Welcome to pymdp Discussions! #4

conorheins · 2020-12-09T17:05:04Z

conorheins
Dec 9, 2020
Maintainer

👋 Welcome!

Here is a discussion thread where we can discuss things like issues, bugs, and ideas for extensions that relate to the pymdp package.

yasasp · 2021-10-23T19:37:01Z

yasasp
Oct 23, 2021

Thank you for creating the library and groundwork to bring the Active Inference to the Python environment.

I have a few points on the Grid World example. As you use identity for the likelihood matrix (A), the uncertainty calculation (entropy.dot(Qs_pi)) value is always zero. This means there is no ambiguity at all. But, your algorithm still "looks as" it's doing an exploration. This is due to the random. multinomial(), where it always pick any random policy, where it seems to us that it's doing more like exploration. But actually, it's not. It's more like a Brownian motion. When the observation is getting close to the preference, the probability of getting an action policy resulting in the matching observation increases. But the exploration that we see is not due to uncertainty, which is one of the core concepts in FEP.

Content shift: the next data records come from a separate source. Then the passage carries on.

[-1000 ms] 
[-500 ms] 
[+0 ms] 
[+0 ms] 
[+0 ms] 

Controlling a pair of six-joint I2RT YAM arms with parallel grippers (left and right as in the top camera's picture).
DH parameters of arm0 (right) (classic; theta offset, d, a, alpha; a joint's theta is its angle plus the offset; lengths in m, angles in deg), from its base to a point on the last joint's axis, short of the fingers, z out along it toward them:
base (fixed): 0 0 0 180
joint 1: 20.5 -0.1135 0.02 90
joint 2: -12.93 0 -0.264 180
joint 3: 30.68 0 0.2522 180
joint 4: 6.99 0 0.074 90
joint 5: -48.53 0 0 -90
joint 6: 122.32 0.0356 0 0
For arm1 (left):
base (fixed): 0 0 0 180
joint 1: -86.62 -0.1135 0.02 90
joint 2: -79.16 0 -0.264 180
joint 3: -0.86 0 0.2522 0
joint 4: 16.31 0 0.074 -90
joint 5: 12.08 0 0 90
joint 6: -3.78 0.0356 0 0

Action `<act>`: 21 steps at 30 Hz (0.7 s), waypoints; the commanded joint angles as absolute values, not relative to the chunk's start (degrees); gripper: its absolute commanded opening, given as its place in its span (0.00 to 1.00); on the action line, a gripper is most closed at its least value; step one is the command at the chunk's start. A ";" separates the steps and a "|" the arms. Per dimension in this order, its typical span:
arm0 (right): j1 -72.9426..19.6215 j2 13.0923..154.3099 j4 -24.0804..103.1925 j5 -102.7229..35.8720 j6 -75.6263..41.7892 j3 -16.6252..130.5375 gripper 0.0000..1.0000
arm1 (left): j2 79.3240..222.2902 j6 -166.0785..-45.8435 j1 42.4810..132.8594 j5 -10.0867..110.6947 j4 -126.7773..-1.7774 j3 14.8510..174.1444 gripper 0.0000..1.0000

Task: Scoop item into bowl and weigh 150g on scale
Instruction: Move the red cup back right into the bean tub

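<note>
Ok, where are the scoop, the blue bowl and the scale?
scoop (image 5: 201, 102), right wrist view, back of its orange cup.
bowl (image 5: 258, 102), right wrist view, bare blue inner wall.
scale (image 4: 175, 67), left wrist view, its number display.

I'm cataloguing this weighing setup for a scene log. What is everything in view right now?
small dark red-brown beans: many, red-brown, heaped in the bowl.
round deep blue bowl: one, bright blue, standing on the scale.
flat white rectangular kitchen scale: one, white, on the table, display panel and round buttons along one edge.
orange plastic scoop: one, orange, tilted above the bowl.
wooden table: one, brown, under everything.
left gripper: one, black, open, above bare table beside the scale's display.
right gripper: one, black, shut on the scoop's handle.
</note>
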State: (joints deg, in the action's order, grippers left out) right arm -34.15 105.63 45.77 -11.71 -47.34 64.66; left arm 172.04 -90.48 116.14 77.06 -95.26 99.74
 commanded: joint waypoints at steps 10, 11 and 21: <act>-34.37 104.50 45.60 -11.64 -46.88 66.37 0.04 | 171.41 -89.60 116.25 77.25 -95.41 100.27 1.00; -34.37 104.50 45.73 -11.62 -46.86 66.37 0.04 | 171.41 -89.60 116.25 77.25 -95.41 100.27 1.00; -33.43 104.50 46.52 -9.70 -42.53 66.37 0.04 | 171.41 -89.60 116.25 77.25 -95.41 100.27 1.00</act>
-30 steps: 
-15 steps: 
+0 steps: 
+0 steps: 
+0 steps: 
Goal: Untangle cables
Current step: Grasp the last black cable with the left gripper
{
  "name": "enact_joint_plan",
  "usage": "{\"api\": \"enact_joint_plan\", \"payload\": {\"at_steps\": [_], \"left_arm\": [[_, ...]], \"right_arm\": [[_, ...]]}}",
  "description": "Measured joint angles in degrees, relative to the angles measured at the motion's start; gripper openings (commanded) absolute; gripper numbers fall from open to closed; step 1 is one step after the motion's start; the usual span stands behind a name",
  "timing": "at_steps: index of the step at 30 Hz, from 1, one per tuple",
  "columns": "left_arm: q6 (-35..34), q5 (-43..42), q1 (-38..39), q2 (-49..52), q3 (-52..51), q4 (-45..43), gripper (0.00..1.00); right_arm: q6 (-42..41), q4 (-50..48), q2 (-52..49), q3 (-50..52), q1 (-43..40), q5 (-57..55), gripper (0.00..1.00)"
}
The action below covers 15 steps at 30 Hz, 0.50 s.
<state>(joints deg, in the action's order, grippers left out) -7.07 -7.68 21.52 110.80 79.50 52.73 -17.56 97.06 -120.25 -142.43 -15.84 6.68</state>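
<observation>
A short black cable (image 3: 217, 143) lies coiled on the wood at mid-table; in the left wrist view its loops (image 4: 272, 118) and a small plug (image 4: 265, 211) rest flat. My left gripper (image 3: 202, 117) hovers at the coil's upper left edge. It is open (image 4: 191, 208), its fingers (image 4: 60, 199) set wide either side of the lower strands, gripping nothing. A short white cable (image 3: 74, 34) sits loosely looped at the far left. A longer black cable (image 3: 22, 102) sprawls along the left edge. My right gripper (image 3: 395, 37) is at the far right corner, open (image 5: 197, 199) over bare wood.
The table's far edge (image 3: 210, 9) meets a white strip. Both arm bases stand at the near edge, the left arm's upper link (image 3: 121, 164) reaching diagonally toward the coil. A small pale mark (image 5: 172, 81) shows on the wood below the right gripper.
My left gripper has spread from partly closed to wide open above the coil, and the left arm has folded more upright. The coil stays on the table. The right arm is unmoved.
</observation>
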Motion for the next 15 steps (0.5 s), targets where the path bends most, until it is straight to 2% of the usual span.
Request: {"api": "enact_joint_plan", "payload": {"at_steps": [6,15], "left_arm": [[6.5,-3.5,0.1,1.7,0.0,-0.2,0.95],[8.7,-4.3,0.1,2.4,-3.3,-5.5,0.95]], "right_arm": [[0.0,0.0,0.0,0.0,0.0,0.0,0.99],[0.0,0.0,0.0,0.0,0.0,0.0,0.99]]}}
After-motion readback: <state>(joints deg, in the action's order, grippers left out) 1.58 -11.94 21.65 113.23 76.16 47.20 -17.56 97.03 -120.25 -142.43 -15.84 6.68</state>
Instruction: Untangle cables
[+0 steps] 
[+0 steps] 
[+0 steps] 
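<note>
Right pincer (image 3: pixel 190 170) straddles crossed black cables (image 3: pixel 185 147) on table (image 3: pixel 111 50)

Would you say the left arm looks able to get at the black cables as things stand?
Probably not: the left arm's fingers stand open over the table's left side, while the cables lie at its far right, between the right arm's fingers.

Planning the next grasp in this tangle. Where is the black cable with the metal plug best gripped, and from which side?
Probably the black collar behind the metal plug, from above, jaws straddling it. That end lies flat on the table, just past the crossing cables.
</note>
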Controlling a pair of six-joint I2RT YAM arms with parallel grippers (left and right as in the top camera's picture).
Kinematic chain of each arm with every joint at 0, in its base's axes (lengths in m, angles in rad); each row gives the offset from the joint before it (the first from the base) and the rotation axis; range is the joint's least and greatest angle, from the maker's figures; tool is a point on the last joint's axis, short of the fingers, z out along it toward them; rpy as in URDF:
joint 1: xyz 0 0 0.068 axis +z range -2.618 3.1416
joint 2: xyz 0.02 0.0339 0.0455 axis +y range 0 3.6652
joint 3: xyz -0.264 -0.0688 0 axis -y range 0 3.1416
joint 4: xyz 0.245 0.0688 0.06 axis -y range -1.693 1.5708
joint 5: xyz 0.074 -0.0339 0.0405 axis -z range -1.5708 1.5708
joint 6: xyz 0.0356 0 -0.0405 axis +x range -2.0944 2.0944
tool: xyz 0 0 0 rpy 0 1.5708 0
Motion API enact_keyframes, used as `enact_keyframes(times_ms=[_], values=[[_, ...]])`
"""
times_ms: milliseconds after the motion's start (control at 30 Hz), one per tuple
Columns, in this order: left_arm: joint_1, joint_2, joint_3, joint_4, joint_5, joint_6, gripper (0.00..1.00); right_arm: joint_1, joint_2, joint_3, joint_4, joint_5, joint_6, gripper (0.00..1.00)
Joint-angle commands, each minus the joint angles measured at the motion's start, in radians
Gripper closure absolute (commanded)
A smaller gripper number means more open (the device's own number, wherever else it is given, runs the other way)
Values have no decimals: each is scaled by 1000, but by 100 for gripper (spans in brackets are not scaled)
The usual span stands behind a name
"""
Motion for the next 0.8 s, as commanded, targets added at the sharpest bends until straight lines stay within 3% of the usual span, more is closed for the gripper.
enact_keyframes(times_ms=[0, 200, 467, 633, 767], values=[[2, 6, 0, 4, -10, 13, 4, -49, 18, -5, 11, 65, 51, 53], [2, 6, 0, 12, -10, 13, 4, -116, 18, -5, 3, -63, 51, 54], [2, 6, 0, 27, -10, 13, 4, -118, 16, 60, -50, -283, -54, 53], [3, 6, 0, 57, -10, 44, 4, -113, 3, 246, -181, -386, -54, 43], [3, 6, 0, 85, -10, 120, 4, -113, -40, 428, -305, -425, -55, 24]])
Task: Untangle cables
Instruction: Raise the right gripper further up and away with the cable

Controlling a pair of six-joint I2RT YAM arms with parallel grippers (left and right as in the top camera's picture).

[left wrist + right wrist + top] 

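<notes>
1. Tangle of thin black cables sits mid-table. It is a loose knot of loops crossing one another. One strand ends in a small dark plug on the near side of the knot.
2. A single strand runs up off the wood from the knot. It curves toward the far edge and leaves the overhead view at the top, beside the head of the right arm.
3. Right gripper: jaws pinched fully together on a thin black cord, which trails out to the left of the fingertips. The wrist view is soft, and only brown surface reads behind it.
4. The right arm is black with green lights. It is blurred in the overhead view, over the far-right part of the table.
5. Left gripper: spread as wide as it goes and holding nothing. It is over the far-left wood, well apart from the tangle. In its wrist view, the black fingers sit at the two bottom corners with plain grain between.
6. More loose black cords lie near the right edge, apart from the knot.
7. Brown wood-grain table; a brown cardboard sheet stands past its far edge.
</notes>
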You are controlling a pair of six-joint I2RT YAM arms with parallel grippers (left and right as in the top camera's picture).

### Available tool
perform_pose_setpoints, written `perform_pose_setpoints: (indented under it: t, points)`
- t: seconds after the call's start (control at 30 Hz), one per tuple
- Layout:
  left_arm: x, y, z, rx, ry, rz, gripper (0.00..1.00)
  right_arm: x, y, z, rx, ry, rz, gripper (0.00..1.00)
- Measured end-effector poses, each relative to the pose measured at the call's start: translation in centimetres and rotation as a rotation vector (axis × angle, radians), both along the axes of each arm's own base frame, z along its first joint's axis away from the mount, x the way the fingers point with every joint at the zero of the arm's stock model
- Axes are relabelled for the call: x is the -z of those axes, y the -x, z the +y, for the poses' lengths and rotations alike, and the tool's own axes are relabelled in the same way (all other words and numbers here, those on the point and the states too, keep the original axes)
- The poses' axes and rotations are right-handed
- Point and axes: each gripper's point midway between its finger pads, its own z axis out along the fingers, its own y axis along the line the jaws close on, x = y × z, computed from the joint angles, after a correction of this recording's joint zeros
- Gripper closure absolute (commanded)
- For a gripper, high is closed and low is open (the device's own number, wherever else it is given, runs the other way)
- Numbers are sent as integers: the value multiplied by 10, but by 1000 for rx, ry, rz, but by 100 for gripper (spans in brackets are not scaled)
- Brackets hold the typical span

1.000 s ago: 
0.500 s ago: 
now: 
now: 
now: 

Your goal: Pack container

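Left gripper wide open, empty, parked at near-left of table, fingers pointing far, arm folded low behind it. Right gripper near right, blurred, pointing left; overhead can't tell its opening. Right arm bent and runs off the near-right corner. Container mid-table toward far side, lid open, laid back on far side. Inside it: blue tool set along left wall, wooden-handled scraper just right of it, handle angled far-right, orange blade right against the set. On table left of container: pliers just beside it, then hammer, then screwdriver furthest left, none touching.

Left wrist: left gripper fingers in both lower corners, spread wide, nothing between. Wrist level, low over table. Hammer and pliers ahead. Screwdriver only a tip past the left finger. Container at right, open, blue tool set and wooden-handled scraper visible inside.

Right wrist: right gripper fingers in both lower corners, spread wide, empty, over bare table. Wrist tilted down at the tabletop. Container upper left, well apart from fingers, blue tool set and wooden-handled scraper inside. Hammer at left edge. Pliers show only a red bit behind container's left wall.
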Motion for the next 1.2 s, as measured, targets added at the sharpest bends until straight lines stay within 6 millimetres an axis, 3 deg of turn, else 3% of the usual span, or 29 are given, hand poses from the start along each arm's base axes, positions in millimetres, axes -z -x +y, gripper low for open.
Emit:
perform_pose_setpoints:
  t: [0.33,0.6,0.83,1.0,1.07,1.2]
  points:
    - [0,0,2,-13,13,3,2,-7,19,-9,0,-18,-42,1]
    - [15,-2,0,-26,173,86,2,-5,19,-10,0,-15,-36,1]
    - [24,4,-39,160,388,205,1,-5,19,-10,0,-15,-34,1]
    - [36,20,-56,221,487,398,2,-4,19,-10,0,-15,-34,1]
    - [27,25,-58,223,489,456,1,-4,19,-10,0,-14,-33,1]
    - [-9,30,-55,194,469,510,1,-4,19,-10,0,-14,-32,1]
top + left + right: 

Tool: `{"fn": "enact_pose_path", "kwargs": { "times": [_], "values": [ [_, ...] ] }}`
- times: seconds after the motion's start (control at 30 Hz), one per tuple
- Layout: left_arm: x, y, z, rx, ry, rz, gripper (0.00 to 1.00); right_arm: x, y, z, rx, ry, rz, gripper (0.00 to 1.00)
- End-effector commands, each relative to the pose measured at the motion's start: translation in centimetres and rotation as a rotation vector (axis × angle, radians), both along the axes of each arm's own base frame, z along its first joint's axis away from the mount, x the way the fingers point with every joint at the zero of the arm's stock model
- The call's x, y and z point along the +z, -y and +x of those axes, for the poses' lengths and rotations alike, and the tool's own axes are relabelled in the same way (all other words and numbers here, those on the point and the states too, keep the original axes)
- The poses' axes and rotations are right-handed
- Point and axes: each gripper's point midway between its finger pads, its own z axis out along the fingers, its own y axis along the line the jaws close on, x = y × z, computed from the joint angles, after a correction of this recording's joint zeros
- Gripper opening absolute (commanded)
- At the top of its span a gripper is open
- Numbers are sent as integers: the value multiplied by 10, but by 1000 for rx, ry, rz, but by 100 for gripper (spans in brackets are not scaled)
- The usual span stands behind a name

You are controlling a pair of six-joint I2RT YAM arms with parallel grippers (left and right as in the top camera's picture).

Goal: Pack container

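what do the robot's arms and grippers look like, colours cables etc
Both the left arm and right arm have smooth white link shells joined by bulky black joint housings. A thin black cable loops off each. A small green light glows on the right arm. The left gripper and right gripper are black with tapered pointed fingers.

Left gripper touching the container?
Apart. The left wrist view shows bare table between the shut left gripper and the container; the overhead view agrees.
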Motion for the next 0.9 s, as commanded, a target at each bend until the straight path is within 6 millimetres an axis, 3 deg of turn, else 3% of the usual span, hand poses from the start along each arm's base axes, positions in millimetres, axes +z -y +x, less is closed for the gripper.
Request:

Another point is that when you evaluate the expected FEP of a policy by integrating over its actions, you keep the same best_guess belief distribution (Qs) constant. I think you should update the Qs distribution after each action using something similar to Qs = maths.softmax(log_stable(Qo_pi) + log_stable(Qs_pi)). I think this is important.

Lastly, it seems to me, the method you use to select the best action is not purely based on the best policy. You sum the normalized expected FEP's of a certain action over all policies and then select the action. But, if you update the best guess belief distribution when calculating the expected FEP (like I mentioned above), you can directly pick the first action of the best policy.
You can get the best action using below:
policies[np.random.choice(len(Q_pi.squeeze()), replace=False, p=Q_pi.squeeze())][0][0]

I notice that using this method, the agent finds the preference observation quickly. But, ergodicity is low as no exploration due to the identity matrix used for the likelihood (i.e. no ambiguity). Let's explore other ways to bring ambiguity to the algorithm, rather than using Python's "random" functions.
I am looking forward to seeing future developments.

Thank you~

Yasas Ponweera

1 reply

conorheins Oct 27, 2021
Maintainer Author

Hi Yasas,
Thanks for your interest in the package and your comments.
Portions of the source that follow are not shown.